Try it:
Drop the pictures and extract exactly the lines from the one that contains "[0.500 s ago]" through the end of the material.

━━━━━ Data excerpt

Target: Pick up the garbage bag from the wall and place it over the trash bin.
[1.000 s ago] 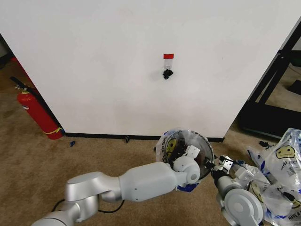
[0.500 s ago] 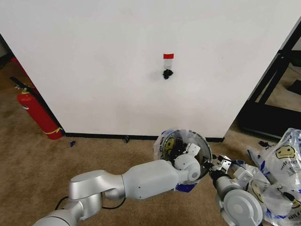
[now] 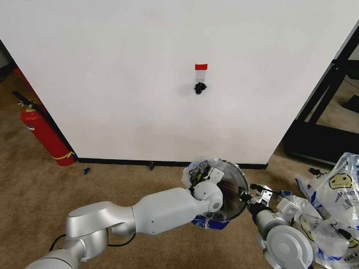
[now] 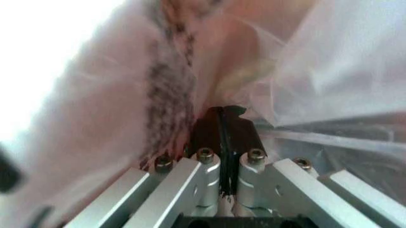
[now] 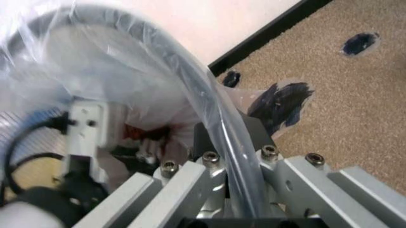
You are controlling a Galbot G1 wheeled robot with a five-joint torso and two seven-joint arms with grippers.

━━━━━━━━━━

Answer for this exercise:
[0.500 s ago] 
[now] 
[now] 
[now] 
You are controlling a Galbot G1 wheeled robot with a five-joint torso and two seven-joint arms with grippers.

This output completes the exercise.